Slashdot Mirror


Calculating the Mean Time Between Failures?

Blue Booger asks: "I was looking over some fibrechannel hard drives and noticed that the Mean Time Between Failures was rated at 1.2 million hours. I thought that was pretty high, and figured it up to be close to 137 YEARS!! I went to check some regular IDE drives just for comparison, and they were rated at 500,000 hours (57 years). Now, as I understand it, this is supposed to be the average time that you can expect the drive to last before failures. I rarely have an IDE drive last more than 4 years, and my record is 10 years, so what is the deal? BTW, that is 57 years running 24 hours a day...the MTBF is rated as power on time. Here you can find Western Digital's glossary that defines the term MTBF (pdf). Here you can find a spec sheet on one of their 20GB IDE drives. I checked, and Seagate also lists similar MTBFs. How the heck are they coming up with these numbers?"

2 of 100 comments (clear)

  1. You are wrong by Mensa+Babe · · Score: 4, Informative

    I rarely have an IDE drive last more than 4 years, and my record is 10 years, so what is the deal?

    If you have twenty drives with twenty years MTFB (Mean Time Between Failures) each, then you have one failure per year on average. These are basic statistics fighting always against you.

    --
    Karma: Positive (probably because of superiour intellect)
  2. MTBF calculation and estimation by crmartin · · Score: 4, Informative

    You know, it's almost a shame to screw up the amusing notions /.ers come up with by adding actual information, but I can't help it, all those years of teaching I guess.

    Okay, first of all: "mean time between failures" is obviously a statistical measure -- it is an average over a large number of individual items. In most electronic components (including light bulbs!) the statistical distribution of the time between failures is the exponential distribution, which has the odd property that it's "memory-less" -- it doesn't matter how long since the last failure it's been, the mean time to the next failure will still be the same. A consequence of this is that if the MTBF is 10,000 hours, the probability of failure in any particular hour would be 1/10,000th. So, if you set up 10,000 components, all running simultaneously, you'd expect one of them to fail within the first hour; conversely, if you ran them for 1000 hours, and 998 of them failed, you could be fairly certain that the MTBF would be around 10,000 hours.

    Note, by the way, that this is only true when the failure time distribution is exponential -- so it works for electronic components, but not for, say, bicycles and cars and roller skates, which are more likely to fail the older they get.

    This has an obvious problem, of course: if the MTBF is high, it can take forever to test. Consider, for example, something I worked on for NASA some years ago: trying to prove that a fly-by-wire system will have a mean time between failures of 1e10 hours. (This is about the same failure rte as the airframe, which is how they came up with the number.) 1e10 hours is about 1.141 million years, by the way.

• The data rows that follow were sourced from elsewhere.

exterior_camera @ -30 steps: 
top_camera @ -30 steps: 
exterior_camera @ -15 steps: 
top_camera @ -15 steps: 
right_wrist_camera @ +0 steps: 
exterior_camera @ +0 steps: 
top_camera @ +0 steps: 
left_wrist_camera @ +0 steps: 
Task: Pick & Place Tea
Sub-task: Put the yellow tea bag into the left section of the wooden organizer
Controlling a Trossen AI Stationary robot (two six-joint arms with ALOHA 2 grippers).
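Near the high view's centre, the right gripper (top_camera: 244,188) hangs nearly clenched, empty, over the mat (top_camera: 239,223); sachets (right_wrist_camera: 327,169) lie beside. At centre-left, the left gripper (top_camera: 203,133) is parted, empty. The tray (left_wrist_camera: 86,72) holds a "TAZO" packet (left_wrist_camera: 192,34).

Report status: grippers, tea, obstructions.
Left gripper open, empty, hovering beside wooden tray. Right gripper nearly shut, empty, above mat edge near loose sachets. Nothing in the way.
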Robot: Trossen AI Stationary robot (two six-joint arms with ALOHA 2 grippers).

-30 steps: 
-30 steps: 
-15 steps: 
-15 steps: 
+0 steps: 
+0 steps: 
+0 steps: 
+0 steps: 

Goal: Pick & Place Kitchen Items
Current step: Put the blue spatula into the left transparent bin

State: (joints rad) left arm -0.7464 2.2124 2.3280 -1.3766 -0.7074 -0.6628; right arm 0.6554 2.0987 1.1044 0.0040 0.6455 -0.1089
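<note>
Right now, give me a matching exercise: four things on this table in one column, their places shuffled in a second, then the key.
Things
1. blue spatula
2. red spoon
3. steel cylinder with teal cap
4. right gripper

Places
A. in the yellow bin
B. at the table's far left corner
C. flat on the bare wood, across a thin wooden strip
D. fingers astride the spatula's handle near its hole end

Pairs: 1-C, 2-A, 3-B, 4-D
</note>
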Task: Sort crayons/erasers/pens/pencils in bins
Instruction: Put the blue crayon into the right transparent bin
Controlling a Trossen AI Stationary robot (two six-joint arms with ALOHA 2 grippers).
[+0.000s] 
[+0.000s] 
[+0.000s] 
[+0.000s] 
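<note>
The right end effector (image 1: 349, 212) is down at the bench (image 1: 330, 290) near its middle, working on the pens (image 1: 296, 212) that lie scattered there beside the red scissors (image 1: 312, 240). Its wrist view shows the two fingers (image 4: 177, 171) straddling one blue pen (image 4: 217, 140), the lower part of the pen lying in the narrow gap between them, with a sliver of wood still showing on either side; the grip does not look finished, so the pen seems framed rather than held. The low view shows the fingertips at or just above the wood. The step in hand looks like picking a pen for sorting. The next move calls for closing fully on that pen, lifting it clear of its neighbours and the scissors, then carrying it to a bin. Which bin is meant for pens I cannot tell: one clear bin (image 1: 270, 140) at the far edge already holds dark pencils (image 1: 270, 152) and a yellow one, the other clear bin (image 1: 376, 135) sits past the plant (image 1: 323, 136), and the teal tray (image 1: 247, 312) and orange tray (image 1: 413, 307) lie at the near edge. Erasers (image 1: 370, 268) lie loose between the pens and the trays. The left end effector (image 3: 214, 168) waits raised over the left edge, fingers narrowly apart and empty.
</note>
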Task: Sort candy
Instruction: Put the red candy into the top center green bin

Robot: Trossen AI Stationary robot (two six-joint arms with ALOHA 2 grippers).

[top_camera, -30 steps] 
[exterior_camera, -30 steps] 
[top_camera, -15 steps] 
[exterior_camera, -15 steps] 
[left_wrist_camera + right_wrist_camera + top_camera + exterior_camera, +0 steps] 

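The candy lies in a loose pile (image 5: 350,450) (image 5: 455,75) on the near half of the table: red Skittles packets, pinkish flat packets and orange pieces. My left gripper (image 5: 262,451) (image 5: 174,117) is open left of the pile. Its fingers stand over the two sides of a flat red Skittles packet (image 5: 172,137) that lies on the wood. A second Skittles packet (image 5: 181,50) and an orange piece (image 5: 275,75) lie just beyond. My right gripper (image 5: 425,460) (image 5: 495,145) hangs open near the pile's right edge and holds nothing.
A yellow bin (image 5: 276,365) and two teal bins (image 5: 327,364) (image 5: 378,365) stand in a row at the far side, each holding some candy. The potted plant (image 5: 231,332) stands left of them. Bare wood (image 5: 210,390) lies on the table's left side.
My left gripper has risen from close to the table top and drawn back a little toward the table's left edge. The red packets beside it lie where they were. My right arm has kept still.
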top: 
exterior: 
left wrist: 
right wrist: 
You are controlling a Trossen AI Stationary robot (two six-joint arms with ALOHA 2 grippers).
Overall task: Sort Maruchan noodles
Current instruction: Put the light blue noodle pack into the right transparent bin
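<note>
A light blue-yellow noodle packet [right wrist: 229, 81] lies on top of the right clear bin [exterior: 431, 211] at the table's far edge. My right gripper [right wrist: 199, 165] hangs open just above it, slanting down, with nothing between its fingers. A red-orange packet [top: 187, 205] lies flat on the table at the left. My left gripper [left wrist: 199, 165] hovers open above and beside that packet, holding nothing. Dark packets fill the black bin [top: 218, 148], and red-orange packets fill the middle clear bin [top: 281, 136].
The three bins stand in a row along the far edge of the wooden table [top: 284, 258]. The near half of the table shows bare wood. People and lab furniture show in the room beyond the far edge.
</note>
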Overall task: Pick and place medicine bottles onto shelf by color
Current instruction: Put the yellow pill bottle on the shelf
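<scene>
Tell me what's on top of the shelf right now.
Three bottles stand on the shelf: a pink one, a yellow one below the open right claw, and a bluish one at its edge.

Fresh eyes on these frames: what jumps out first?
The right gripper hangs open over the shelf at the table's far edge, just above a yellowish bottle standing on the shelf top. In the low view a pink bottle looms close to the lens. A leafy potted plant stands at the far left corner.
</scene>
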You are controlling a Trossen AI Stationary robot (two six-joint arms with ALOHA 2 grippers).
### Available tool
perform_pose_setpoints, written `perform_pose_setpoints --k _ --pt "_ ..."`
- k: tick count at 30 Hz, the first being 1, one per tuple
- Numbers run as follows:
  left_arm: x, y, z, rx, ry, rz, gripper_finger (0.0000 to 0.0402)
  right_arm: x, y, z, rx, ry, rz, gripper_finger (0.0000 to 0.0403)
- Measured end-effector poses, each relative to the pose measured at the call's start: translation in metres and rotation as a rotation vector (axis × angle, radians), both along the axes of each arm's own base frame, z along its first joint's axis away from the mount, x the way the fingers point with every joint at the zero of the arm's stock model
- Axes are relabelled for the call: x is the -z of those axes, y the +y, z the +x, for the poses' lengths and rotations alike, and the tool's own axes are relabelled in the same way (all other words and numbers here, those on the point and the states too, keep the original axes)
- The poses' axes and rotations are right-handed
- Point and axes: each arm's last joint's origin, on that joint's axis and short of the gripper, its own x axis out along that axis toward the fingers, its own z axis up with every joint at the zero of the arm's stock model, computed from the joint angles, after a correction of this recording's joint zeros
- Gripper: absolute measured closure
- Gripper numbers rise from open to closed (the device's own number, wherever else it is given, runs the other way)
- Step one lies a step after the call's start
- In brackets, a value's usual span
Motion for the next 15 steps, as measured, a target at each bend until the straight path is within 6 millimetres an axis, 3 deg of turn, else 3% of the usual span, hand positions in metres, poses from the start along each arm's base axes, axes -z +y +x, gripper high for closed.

    (Pop quiz: if MTBF is a million years, how do you explain the occasional airframe failure, say, eg TWA 800? Hint: It doesn't require any foul play.)

    At that point, you've got a couple of choices: first, you can make a lot of copies and run them simultaneously. Relatively easy for $50 disks, hard for billion dollar 747s.

    Second, you can make the estimate by computation and modeling which is what you do for web systems. Conceptually, it's pretty simple to do this, although it can be a kind of pain in the ass.

    The third way, which is new and cool, is by Bayesian estimation of failure rates. This method lets you make increasingly accurate estimates of the failure rate based on short experiments. I don't have time to go into it, but there are some good sources available on the web.